A secondary analysis of a large, randomized clinical trial published this week in JAMA Internal Medicine suggests that high-dose influenza vaccination provides added protection against severe respiratory and cardiovascular outcomes in adults 65 years and older, including those with diabetes, a group at elevated risk for flu-related complications.
The analysis, led by a team from Copenhagen University Hospital, included more than 332,000 older adults in Denmark who were vaccinated across three flu seasons (2022–23 through 2024–25). Of all participants, approximately 44,000 (13%) had diabetes.
Participants were randomly assigned to receive either a high-dose inactivated influenza vaccine (HD-IIV), which contains four times the amount of antigen of standard-dose vaccines, or a standard-dose inactivated influenza vaccine (SD-IIV). The researchers then used nationwide health registries to track respiratory and cardiovascular hospitalizations.
Overall, receipt of HD-IIV was associated with reductions in hospitalization for cardiorespiratory disease (diabetes relative vaccine effectiveness (rVE), 7.4%; no diabetes rVE, 5.3%), cardiovascular disease (diabetes rVE, 12.0%; no diabetes rVE, 6.0%), and influenza (diabetes rVE, 41.6%; no diabetes rVE, 44.3%) compared with receipt of SD-IIV. The protective benefits of the high-dose vaccine were similar in people with and without diabetes.

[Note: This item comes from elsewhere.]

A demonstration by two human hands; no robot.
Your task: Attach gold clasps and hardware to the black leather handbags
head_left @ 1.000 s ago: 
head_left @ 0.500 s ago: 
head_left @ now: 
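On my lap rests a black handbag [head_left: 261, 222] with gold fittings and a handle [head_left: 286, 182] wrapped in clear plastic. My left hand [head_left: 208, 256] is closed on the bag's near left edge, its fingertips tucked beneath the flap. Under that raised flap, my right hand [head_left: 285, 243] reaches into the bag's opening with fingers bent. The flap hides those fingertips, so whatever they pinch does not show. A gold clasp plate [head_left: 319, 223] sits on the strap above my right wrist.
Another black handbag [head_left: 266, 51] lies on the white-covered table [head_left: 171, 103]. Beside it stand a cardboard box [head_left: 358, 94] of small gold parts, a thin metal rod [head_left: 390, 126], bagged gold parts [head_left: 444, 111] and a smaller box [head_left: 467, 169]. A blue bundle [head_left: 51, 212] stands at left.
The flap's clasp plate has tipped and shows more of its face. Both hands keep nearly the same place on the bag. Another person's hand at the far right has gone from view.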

‘Greater absolute benefit’ for people with diabetes
While the analysis suggests that HD-IIV offers protective benefits to adults with and without diabetes, it may confer “greater absolute benefit” to people with diabetes. That’s because people with diabetes are at higher risk for serious flu-related complications, so each vaccination in that population is more likely to prevent a serious illness, note the authors.
The analysis also suggests that HD-IIV offers greater protection to those who have had diabetes for five years or longer, as well as those with diabetes-related complications, compared with those with less severe cases.

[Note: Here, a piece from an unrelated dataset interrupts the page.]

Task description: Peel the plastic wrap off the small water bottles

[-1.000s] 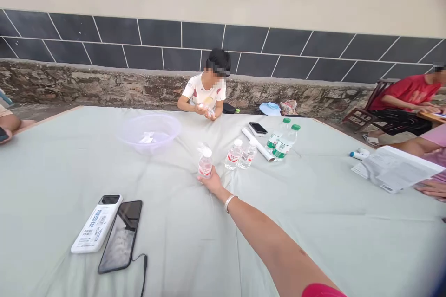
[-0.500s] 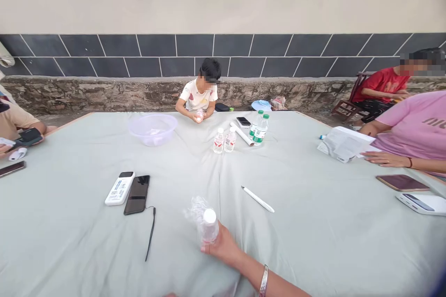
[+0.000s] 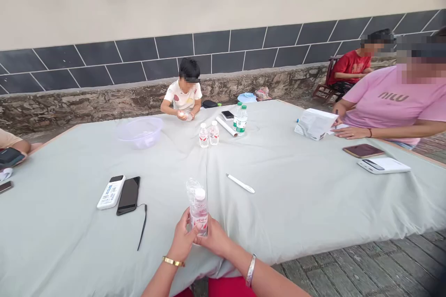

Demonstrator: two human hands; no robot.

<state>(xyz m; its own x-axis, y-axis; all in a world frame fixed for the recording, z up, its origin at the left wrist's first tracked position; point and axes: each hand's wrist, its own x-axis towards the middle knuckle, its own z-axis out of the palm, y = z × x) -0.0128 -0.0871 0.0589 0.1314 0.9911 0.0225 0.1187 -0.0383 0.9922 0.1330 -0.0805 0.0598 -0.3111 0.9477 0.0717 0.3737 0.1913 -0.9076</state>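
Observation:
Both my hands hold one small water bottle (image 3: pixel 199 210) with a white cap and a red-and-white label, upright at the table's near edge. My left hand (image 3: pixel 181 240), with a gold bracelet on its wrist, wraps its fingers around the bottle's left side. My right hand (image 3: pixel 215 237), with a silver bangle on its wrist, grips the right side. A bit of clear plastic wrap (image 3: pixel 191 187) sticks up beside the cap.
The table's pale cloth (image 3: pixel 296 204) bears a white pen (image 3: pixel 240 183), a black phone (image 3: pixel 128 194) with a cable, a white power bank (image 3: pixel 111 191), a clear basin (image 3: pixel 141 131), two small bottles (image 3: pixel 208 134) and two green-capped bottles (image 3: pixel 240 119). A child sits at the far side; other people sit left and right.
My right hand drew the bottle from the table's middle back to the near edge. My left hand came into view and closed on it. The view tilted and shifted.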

“Although exploratory and requiring confirmation in future research, these findings could imply that for certain end points, the protective benefits of HD-IIV compared with SD-IIV may be more prominent in individuals with more advanced diabetes,” write the researchers. Individuals with greater disease burden may have a suboptimal immune response to SD-IIV, as well as increased susceptibility to flu-related complications, speculate the authors.
The DANFLU-2 trial is one of the largest individually randomized influenza vaccine trials conducted to date and the largest to include people with diabetes. The findings, the researchers said, “suggest that the effects of HD-IIV vs SD-IIV against severe respiratory and cardiovascular outcomes remain consistent regardless of diabetes status” and they “underscore the importance of influenza vaccination and suggest potential benefit of HD-IIV compared with SD-IIV in individuals with diabetes.”